:: Task to carry out ::
Starting with the line that contains "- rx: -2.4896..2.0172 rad" and stopping after the line that contains "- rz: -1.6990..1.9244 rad", copy the entries below exactly. Include nothing else.

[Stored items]

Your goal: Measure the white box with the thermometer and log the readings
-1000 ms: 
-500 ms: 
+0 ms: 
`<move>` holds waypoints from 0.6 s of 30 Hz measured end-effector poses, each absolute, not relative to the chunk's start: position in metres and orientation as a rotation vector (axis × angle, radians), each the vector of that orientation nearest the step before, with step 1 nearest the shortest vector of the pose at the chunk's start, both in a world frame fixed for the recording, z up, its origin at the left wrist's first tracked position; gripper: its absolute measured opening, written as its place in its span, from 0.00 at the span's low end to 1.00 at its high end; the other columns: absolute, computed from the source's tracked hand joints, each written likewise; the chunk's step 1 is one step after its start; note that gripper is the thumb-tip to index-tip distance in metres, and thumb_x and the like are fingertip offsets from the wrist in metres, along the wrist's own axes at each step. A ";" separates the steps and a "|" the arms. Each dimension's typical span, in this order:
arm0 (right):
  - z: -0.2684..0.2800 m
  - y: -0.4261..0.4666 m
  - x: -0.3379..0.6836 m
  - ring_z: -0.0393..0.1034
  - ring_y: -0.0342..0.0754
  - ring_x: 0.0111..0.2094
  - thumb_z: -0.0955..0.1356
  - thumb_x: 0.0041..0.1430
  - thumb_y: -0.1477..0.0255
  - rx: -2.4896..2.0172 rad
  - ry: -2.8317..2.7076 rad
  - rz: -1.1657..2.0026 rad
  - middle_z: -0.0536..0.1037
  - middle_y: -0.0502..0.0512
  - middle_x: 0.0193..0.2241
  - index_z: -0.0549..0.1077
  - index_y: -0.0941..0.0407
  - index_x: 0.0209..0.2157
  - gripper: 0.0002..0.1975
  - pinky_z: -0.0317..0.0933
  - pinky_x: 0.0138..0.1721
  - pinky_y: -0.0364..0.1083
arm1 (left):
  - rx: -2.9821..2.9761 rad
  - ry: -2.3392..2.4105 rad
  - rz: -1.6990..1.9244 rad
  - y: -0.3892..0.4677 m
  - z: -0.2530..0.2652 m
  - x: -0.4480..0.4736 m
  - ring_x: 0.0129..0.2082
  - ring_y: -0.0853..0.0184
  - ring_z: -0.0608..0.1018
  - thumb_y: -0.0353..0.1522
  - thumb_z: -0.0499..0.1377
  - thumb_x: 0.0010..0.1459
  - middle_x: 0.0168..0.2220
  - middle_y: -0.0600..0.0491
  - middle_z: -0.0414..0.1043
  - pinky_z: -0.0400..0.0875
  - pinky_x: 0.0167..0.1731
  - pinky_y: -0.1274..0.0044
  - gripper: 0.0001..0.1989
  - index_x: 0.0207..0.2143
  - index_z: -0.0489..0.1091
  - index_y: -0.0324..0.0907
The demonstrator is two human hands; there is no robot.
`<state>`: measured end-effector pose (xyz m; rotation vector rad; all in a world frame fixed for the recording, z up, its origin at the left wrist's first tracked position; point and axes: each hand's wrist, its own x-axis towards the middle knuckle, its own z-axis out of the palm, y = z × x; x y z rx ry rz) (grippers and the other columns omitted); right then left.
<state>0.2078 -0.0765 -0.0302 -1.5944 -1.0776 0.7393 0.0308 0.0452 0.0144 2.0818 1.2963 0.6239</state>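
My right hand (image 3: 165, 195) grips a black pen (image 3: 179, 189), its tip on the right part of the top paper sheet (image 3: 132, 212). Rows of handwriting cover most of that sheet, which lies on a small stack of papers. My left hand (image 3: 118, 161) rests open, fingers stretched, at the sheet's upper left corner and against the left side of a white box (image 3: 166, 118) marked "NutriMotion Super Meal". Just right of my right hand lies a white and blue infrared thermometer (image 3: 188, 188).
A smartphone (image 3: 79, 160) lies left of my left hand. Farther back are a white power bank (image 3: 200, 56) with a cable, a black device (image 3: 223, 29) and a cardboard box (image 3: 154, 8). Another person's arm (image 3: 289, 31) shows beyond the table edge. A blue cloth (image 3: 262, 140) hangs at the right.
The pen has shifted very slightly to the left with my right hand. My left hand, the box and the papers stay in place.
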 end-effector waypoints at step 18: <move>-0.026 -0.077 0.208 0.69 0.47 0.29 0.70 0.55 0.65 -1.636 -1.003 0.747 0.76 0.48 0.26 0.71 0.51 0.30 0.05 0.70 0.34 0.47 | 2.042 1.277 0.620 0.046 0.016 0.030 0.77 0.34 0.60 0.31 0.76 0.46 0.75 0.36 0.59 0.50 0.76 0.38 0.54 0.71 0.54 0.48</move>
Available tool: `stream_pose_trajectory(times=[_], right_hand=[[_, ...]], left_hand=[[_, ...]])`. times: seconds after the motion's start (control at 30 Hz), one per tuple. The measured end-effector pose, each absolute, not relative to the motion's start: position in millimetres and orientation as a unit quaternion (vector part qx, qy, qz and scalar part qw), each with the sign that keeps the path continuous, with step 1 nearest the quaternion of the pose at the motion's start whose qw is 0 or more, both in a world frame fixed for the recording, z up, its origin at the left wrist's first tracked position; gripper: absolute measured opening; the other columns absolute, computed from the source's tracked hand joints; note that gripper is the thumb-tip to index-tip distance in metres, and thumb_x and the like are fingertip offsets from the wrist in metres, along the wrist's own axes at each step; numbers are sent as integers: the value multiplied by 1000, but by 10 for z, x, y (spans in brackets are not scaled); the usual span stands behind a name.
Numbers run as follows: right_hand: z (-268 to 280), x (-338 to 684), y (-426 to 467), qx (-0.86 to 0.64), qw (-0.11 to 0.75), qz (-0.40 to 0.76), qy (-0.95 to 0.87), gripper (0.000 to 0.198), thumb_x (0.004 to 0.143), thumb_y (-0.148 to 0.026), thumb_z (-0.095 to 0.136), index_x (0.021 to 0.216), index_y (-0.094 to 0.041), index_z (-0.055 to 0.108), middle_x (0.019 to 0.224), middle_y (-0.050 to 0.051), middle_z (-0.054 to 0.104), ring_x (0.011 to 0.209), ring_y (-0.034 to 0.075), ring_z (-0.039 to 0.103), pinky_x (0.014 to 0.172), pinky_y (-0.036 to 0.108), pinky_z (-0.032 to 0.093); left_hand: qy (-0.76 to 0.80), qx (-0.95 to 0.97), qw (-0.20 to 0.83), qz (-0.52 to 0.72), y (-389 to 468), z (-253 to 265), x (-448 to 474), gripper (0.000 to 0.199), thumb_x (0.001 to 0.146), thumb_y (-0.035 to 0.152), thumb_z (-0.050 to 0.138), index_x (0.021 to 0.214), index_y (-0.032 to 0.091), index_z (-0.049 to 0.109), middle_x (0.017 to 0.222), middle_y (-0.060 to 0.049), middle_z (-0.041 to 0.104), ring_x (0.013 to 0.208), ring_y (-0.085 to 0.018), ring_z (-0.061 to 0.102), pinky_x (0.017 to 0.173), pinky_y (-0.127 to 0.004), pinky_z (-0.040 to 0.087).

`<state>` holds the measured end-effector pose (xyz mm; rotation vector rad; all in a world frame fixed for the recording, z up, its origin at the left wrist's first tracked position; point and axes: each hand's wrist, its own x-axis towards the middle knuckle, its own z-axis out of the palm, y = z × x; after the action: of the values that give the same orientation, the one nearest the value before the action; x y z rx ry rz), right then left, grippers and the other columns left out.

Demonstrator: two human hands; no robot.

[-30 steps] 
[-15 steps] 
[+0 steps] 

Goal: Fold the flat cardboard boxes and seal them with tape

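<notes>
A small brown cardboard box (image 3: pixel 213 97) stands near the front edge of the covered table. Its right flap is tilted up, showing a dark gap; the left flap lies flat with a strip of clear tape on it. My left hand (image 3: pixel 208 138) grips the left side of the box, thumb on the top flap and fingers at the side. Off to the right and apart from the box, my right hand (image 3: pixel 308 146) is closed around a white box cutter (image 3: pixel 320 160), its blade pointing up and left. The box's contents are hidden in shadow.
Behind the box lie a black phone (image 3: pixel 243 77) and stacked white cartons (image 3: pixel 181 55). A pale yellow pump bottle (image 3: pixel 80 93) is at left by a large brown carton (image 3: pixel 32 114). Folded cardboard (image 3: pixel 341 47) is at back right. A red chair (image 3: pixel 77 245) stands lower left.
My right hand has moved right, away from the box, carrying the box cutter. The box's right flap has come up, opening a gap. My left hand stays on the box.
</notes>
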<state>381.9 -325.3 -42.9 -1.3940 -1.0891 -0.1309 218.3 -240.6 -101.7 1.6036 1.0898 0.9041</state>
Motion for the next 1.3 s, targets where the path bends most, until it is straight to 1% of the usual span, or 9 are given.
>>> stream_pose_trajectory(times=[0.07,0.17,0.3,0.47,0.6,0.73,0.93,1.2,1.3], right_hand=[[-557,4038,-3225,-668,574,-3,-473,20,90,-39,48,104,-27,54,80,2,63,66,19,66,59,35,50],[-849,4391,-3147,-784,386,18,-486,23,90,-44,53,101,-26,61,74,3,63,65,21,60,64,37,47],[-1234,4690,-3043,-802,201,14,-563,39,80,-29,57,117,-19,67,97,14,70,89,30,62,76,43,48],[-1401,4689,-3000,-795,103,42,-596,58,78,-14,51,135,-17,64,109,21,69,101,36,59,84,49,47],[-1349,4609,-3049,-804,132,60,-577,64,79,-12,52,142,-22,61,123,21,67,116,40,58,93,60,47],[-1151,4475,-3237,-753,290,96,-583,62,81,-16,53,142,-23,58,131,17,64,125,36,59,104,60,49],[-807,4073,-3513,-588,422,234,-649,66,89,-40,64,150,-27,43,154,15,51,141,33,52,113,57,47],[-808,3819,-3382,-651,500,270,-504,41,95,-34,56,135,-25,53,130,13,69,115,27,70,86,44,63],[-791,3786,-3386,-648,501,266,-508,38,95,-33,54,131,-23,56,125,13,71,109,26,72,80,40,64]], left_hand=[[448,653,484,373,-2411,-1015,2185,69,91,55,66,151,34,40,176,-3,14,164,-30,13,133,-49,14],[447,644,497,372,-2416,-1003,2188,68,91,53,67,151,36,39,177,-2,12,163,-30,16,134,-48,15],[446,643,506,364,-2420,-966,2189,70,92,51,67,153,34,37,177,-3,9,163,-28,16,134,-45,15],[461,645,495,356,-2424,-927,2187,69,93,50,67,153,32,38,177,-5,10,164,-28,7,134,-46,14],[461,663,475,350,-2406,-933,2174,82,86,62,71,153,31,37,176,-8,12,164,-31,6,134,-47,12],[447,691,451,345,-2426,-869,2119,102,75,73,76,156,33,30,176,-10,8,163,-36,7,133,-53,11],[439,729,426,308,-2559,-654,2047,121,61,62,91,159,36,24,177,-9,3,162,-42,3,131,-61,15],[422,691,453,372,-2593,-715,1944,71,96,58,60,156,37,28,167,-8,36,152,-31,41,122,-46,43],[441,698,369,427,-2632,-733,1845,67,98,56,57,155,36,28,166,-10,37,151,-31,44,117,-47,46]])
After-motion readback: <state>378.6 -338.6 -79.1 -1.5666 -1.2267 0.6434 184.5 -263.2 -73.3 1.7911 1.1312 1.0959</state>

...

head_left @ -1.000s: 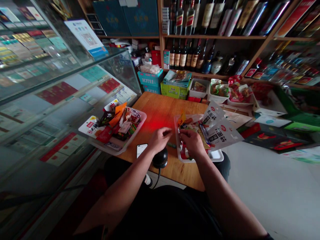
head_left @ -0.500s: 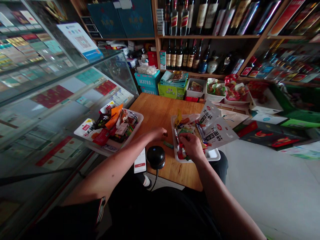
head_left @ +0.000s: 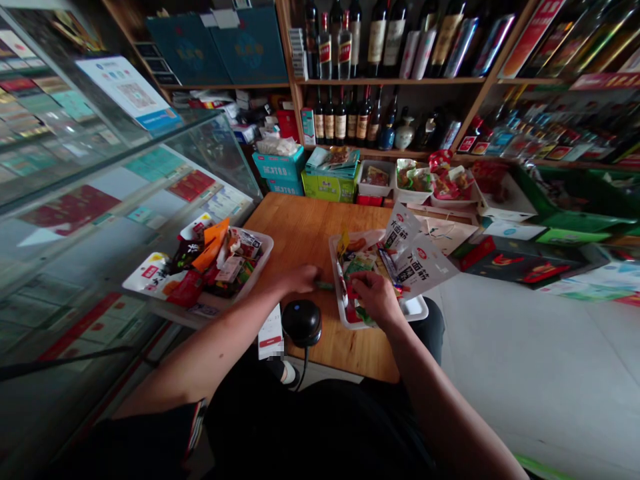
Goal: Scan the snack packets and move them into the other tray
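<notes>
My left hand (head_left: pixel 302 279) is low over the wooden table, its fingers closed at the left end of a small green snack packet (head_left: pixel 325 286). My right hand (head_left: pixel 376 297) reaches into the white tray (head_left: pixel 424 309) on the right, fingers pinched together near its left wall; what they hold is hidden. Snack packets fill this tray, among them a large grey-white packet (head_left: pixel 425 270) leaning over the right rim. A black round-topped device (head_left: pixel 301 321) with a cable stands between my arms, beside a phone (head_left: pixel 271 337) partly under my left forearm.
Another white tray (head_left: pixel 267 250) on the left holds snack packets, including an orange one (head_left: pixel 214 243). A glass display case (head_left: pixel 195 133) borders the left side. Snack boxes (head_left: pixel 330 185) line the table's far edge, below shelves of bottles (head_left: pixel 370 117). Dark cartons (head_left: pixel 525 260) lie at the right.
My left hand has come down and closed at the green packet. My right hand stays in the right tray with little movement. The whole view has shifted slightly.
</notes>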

:: Output for this exercise ::
  - rx: -2.4896..2.0172 rad
  - ry: -2.8317..2.7076 rad
  - rz: -1.1657..2.0026 rad
  - middle_z: -0.0536..0.1037
  - middle_y: -0.0502..0.0512
  - middle_x: 0.0193..0.2241
  - index_z: -0.0549..0.1077
  - index_y: -0.0941..0.0407
  - index_x: 0.0209..0.2157
  - gripper: 0.0002..0.1975
  - pinky_z: -0.0317..0.0933
  - pinky_x: 0.0138..0.1721
  - pinky_y: -0.0364..0.1083
arm1 (left):
  - rx: -2.9821..2.9761 rad
  - ry: -2.3392..2.4105 rad
  - rz: -1.6990..1.9244 rad

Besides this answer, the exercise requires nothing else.